Yeah..I know it's gross but where else could I have asked this....?
|
Wilber_Stool
(1000+ posts)
Send PM |
Profile |
Ignore
|
Sun Dec-05-04 11:16 PM
Response to Original message |
1. I've read a little about that subject |
|
and the most common number used is about 40 seconds. That's why they take the head and show it the bleeding body so that the last thing you see is your own death.
|
nadinbrzezinski
(1000+ posts)
Send PM |
Profile |
Ignore
|
Sun Dec-05-04 11:16 PM
Response to Original message |
2. The moment the neck is severed it is over |
|
that is why it is gruesome but humane...
|
JVS
(1000+ posts)
Send PM |
Profile |
Ignore
|
Sun Dec-05-04 11:17 PM
Response to Original message |
ogradda
(1000+ posts)
Send PM |
Profile |
Ignore
|
Sun Dec-05-04 11:19 PM
Response to Reply #3 |
pk_du
(1000+ posts)
Send PM |
Profile |
Ignore
|
Sun Dec-05-04 11:20 PM
Response to Original message |
5. For Rove it would be as long as it takes to put the Stake in |
TheDebbieDee
(1000+ posts)
Send PM |
Profile |
Ignore
|
Tue Dec-07-04 01:09 PM
Response to Reply #5 |
15. Wrong! Everybody knows Rove doesn't even have a heart! |
ogradda
(1000+ posts)
Send PM |
Profile |
Ignore
|
Sun Dec-05-04 11:21 PM
Response to Original message |
6. i saw a special on the discovery channel once |
|
one guy getting beheaded was a scientist and he told his friend he would blink as long as he could after his head was chopped off. after he was beheaded his friend counted 23 blinks:scared:
|
Elidor
(1000+ posts)
Send PM |
Profile |
Ignore
|
Sun Dec-05-04 11:34 PM
Response to Reply #6 |
underseasurveyor
(1000+ posts)
Send PM |
Profile |
Ignore
|
Tue Dec-07-04 01:22 PM
Response to Reply #6 |
|
About the history of the guillotine. Fascinating show actually.
|
chookie
(1000+ posts)
Send PM |
Profile |
Ignore
|
Sun Dec-05-04 11:21 PM
Response to Original message |
7. According to a famous forensic anthropologist |
|
Edited on Sun Dec-05-04 11:22 PM by chookie
The late Dr Bill Maples, director of the Pound Laboratory of the University of Florida, wrote in his book, Dead Men Do Tell Tales, that the guillotine is not a quick painless death. He reports records of eyes looking about after decapitation, or lips trying to form words. He explained this as the result of blood flow to brain continuing for a few seconds after decapitation, which enables movements of the facial muscles, consciousness, and, presumably, thought.
Yikes.
|
fluffernutter
(1000+ posts)
Send PM |
Profile |
Ignore
|
Sun Dec-05-04 11:24 PM
Response to Reply #7 |
chookie
(1000+ posts)
Send PM |
Profile |
Ignore
|
Sun Dec-05-04 11:30 PM
Response to Reply #7 |
|
According to Dr. Ron Wright, a forensic pathologist and former chief medical examiner of Broward County Florida, "After your head is cut off by a guillotine, you have 13 seconds of consciousness (+/- 1 or 2). <...> The 13 seconds is the amount of high energy phosphates that the cytochromes in the brain have to keep going without new oxygen and glucose."
|
baby_bear
(1000+ posts)
Send PM |
Profile |
Ignore
|
Sun Dec-05-04 11:22 PM
Response to Original message |
8. No consciousness with a real guillotine |
|
The blade drops so fast and freely from a significant height that death is essentially immediate. The blade drops freely from 10 or more feet above the person, so has great effective weight due to acceleration. The anxiety preceding clearly would be devastating though.

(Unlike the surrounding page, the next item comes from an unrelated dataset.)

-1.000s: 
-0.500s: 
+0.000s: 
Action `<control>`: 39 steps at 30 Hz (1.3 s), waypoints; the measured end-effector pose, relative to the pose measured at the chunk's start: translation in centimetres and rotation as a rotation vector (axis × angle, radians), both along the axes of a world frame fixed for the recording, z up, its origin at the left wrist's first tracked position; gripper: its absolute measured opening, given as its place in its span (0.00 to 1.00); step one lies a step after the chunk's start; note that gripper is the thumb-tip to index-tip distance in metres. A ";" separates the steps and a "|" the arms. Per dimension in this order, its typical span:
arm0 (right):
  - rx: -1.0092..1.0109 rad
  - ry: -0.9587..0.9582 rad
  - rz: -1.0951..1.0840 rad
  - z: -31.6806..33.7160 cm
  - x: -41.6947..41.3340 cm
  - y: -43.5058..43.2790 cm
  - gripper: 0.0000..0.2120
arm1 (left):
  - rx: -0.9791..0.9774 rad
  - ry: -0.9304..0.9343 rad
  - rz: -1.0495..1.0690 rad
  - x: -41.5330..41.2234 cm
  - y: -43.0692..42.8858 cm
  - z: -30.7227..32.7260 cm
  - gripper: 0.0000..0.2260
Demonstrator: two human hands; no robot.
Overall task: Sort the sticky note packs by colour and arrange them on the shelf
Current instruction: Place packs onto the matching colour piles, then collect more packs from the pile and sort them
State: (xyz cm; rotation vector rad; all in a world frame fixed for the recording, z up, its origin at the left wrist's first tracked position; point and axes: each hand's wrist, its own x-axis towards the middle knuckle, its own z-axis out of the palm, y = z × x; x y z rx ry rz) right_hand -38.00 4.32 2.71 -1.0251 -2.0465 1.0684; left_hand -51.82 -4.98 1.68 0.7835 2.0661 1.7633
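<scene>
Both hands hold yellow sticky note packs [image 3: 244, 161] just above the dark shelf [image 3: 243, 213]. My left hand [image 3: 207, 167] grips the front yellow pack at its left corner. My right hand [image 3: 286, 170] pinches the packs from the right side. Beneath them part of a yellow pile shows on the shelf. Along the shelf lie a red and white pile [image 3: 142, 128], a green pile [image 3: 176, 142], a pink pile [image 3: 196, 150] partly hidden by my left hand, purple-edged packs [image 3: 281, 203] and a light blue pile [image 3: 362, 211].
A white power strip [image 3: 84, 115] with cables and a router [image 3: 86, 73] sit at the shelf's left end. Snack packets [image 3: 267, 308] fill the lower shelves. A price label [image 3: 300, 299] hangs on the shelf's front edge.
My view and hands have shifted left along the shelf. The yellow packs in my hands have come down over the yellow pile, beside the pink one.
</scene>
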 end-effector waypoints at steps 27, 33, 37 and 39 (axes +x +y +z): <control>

As for the "manual" decapitations we have been seeing or hearing about lately - those must be much slower. Until the spinal cord is severed, pain will be felt unless the person is unconscious for some reason. I can only hope they were.

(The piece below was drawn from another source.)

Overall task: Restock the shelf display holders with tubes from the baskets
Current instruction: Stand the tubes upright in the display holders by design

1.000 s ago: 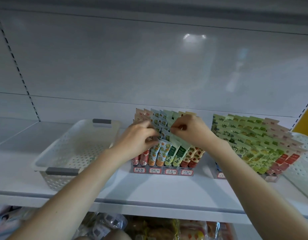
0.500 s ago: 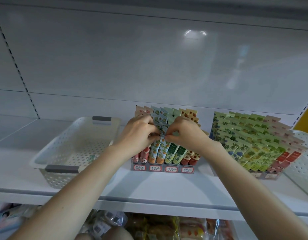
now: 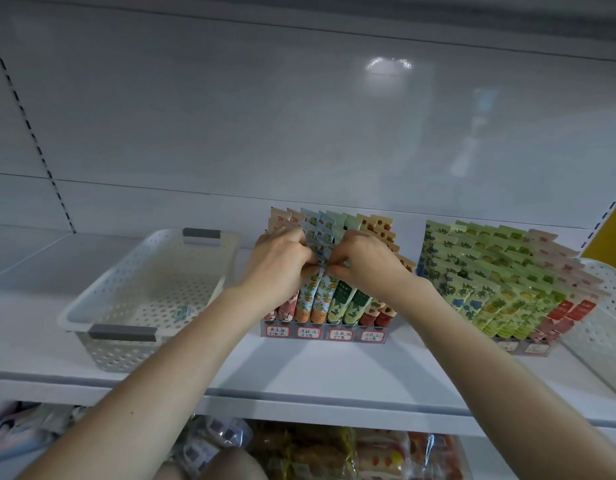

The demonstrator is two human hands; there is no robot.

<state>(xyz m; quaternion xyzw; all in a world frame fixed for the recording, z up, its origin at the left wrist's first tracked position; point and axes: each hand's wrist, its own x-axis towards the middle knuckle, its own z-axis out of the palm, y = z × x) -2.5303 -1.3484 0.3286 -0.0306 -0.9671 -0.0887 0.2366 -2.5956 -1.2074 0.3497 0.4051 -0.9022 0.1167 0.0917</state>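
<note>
At the centre of the shelf, curled fingers of the left hand and right hand meet, pinching the top of a blue tube standing in the front row of the middle holder. A white basket sits at 9 o'clock, a second packed holder at 3 o'clock.

We find four red-bordered labels along the near face of the middle display holder, each with handwritten characters too small to read. The pale labels on the right display holder and the green sticker in the left basket are likewise illegible. Barcodes show on packets below the shelf, and the print on the tubes cannot be read.
</note>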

Once the spinal cord is severed, there is no pain, even if there is residual bodily movement.
What a dreadful thing to contemplate. I can't imagine what the families/loved ones of the "slow" decapitations must suffer in their waking and sleeping nightmares.
b_b
|
CanuckAmok
(1000+ posts)
Send PM |
Profile |
Ignore
|
Sun Dec-05-04 11:28 PM
Response to Reply #8 |
10. There was research done in France in the 19th Century |
|
I'm sorry but I don't have a link, but there was a feature in Harper's a few months ago.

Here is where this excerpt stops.